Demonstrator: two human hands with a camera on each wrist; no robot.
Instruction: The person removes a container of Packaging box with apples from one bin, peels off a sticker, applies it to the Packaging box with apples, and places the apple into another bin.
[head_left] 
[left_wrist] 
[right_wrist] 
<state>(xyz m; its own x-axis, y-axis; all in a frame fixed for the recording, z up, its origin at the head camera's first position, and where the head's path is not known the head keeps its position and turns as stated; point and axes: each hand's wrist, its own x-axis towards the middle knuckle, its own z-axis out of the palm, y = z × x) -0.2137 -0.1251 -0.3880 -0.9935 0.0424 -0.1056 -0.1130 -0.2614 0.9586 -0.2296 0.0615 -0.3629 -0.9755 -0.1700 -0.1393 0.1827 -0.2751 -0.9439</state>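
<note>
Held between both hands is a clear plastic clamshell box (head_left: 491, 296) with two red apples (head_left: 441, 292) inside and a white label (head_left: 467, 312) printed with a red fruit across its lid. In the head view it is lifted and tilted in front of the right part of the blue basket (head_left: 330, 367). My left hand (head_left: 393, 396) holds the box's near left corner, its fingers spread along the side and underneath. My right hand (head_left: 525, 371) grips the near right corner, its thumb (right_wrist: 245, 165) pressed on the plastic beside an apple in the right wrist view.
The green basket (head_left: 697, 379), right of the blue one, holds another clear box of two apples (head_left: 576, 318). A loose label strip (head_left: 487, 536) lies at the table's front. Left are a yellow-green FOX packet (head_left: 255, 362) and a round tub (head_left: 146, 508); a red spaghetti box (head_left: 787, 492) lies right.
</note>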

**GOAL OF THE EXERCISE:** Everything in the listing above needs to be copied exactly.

**SOLUTION FOR THIS EXERCISE:**
Demonstrator: two human hands with a camera on each wrist; no robot.
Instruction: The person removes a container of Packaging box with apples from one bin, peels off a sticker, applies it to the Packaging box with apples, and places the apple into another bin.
[head_left] 
[left_wrist] 
[right_wrist] 
<state>(xyz m; its own x-axis, y-axis; all in a frame fixed for the recording, z up, its origin at the head camera's first position, and where the head's path is not known the head keeps its position and turns as stated; point and axes: each hand's wrist, its own x-axis towards the middle knuckle, its own z-axis out of the palm, y = z × x) -0.2137 -0.1251 -0.3880 -0.9935 0.0424 -0.1056 -0.1130 -0.2614 0.9586 -0.2296 0.0615 -0.3629 -0.9755 -0.1700 -0.1393 0.1827 -0.2751 -0.9439</state>
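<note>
Held between both hands is a clear plastic clamshell box (head_left: 491, 296) with two red apples (head_left: 441, 292) inside and a white label (head_left: 467, 312) printed with a red fruit across its lid. In the head view it is lifted and tilted in front of the right part of the blue basket (head_left: 330, 367). My left hand (head_left: 393, 396) holds the box's near left corner, its fingers spread along the side and underneath. My right hand (head_left: 525, 371) grips the near right corner, its thumb (right_wrist: 245, 165) pressed on the plastic beside an apple in the right wrist view.
The green basket (head_left: 697, 379), right of the blue one, holds another clear box of two apples (head_left: 576, 318). A loose label strip (head_left: 487, 536) lies at the table's front. Left are a yellow-green FOX packet (head_left: 255, 362) and a round tub (head_left: 146, 508); a red spaghetti box (head_left: 787, 492) lies right.
</note>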

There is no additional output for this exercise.